ETL best handled by a tool specifically designed to Extract, Transform and Load
Big Data Development Frameworks, like MapReduce, have only been around for 10 years or so; incubating in the open-source community. It comes with good backing from the likes of Google and Yahoo, however, when compared to the extensive support and research done by proprietary ETL Tool vendors, it is still at a nascent stage.
ETL Tool vendors across the board have always been at the cutting edge of BI needs. They are also constantly looking for feedback or “demands” from their customer base. Regular updates/upgrades incorporating these suggestions, along with backward compatibility, ensure continuity for business processes without the need for extensive retooling or relearning for technical and subject matter experts.

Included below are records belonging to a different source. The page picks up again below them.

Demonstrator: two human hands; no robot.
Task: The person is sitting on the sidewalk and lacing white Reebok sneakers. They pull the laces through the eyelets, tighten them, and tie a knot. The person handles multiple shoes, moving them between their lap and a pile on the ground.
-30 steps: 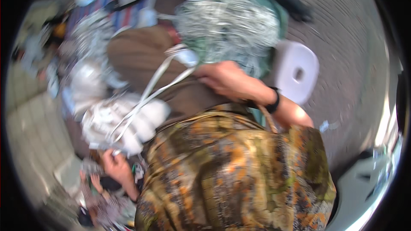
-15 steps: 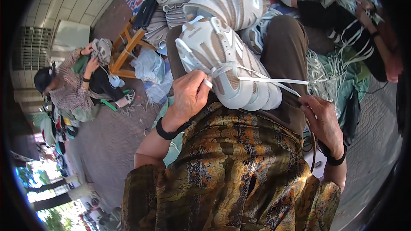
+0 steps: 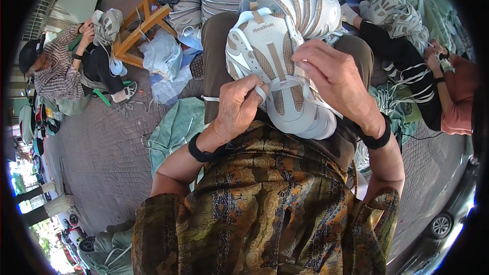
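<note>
A white and beige sneaker (image 3: pixel 298 114) rests across my knees, its tongue (image 3: pixel 262 28) pointing away from me. One white shoelace (image 3: pixel 288 82) crosses the low end of its lacing opening. At the sneaker's left edge, my left hand (image 3: pixel 237 104) is closed in a pinch, and a lace end sticks out to its left. A white band shows by its index finger. My right hand (image 3: pixel 333 79) reaches over the sneaker's right side, fingertips pinched at the eyelet edge on the lace; the fingers partly hide it.
Nested sneakers (image 3: pixel 293 5) lie just beyond my knees. A wooden stool (image 3: pixel 145 30) and clear plastic bags (image 3: pixel 160 56) stand left of them. One person (image 3: pixel 61 66) sits at the left with a shoe; another (image 3: pixel 456 91) sits at the right, near bundled white laces (image 3: pixel 389 97).
My right hand has come up and left from beside the sneaker to its eyelets. The taut lace no longer stretches rightward. The left hand stays at the left edge; the sneaker has turned more upright.
</note>
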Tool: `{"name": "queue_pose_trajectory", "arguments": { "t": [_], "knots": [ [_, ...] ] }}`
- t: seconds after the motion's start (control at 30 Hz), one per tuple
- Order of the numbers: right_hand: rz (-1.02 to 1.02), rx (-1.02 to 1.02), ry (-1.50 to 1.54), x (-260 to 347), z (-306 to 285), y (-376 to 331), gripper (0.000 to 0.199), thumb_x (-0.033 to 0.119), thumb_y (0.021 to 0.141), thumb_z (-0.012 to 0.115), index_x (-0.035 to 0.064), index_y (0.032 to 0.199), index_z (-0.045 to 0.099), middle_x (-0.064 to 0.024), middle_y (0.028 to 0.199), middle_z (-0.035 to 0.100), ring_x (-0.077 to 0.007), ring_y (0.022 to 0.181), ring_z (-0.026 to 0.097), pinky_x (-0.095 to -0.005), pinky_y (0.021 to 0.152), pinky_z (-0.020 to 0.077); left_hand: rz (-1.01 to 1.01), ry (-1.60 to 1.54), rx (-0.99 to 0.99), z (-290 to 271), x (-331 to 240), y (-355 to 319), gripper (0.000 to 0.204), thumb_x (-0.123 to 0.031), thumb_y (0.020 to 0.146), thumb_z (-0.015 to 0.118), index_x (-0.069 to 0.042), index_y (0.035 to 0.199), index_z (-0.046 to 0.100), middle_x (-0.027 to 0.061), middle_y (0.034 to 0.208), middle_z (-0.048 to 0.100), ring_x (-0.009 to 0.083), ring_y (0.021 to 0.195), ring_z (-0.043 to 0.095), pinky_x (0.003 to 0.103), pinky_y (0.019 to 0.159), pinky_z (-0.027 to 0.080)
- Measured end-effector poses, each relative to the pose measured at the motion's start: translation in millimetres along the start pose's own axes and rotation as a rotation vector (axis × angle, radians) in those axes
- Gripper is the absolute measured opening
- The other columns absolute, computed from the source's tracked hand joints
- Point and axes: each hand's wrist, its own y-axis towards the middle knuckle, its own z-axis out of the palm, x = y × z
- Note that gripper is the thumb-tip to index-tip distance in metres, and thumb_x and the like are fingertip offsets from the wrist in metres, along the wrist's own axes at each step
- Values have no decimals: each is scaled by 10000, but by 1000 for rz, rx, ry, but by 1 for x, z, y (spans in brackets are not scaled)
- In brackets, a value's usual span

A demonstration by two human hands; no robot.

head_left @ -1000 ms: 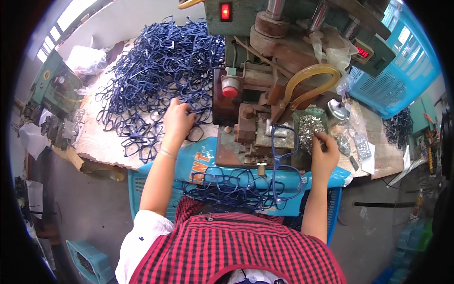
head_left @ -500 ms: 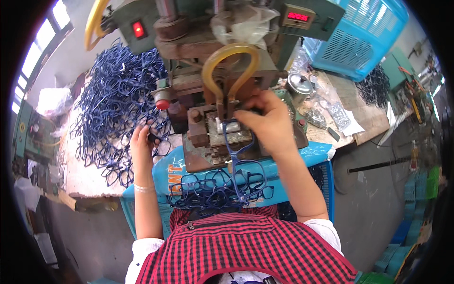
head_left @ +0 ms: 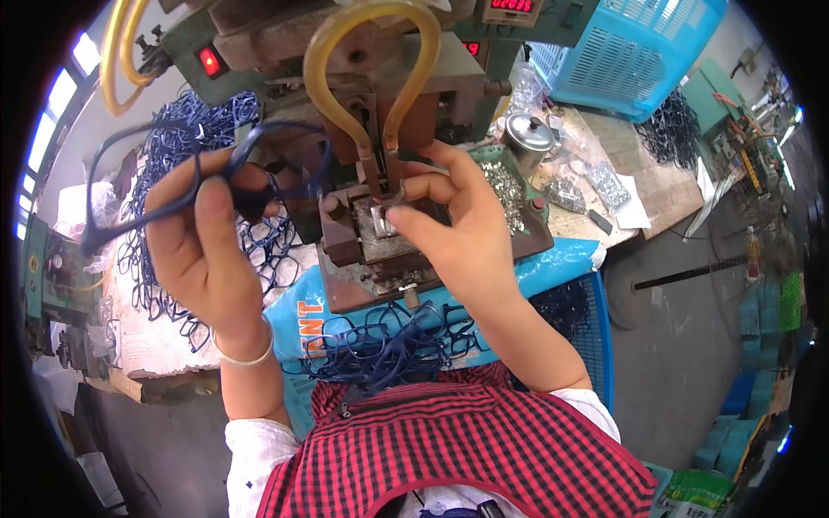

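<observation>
My left hand (head_left: 207, 250) is raised, its thumb and fingers closed on a dark blue eyeglass frame (head_left: 142, 223), close to the camera and left of the machine. My right hand (head_left: 466, 233) is at the small metal fixture (head_left: 377, 223) of the press (head_left: 449, 99), thumb and fingers bent together beside it. Whatever small thing lies between those fingertips is hidden. A yellow looped tube (head_left: 315, 65) comes down just above the fixture. Several more blue eyeglass frames (head_left: 389, 350) lie heaped on the blue plastic sheet (head_left: 544, 259) before me.
A large heap of blue frames (head_left: 173, 138) covers the left table. To the right are a lidded metal pot (head_left: 529, 134), small metal parts (head_left: 503, 194), clear bags of parts (head_left: 609, 186) and a blue crate (head_left: 617, 65). A blue basket (head_left: 596, 337) stands under the sheet.
My left hand has come up from the heap with an eyeglass frame. The frame that hung from the fixture is no longer there. My right hand stays near the fixture; the view has shifted.
</observation>
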Motion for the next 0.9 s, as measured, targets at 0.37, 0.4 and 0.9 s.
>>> {"name": "queue_pose_trajectory", "arguments": {
  "t": [0.37, 0.4, 0.9],
  "knots": [
    [-302, -297, -1377, -86, -136, -10, 114, 85, 777, 770, 45, 872, 719, -202, 1242, 662, -404, 1318, 532, -502, 1036, 456, -1573, -717, 719, 21, -45, -46, 361, -302, 1110, 403, 11, 1207, 554, 159, 675, 649, 178, 463, 572, 240, 379, 443],
    [-289, -317, -1313, -84, -134, -6, 108, 83, 773, 773, 49, 863, 723, -195, 1219, 672, -393, 1298, 550, -490, 1034, 462, -1582, -717, 687, 25, -39, -49, 358, -300, 1110, 403, 9, 1208, 554, 154, 681, 652, 175, 467, 571, 242, 378, 441],
    [-169, -481, -759, -81, -132, -17, 93, 41, 922, 723, -1, 1002, 746, -85, 959, 733, -169, 885, 683, -300, 804, 534, -950, -297, 841, -25, -38, -81, 68, -78, 981, 681, -19, 1013, 678, 93, 961, 743, 178, 836, 725, 283, 735, 556]
  ]
}}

ETL tools have generally recognized the need for businesses to connect to HDFS and process Big Data. They are now providing the necessary components to do this within the development environment that developers are familiar with.
The self-documenting nature of tool-based ETL, over script-based Big Data ELT, leads to better or improved ramp-up times for new developers. This fits in well with Human Resourcing Needs where the Hadoop framework still has to achieve a maturity level to be supported by a large pool of developers. As far as learning curves go, developers respond better to visual aids over extensive scripting. Their experience in training warehouse solution specialists has indicated a significantly better throughput with tool-based ETL.
Let me take a leap of faith here and say Metadata Management is better with certain tools. Sure the NameNode does know where the data lies – but as far as a business analyst looking for Data Lineage or a batch support analyst looking for CDC, the GUI nature of tools creates a distinct edge in favor of tool-based ETL.
Business rules management
A few ETL tools provide value-added products to the base ETL suite that enable business analysts, data modelers, or even end business users to effectively build the rules that govern how raw data is processed. The immediate and measurable effect this has is primarily seen in the high availability and quality of data. The ability to define and apply rules using the same tools that an ETL developer uses provides for an effective collaborative medium for a project team. This becomes even more important when a BI requirement is run in an agile war room scenario.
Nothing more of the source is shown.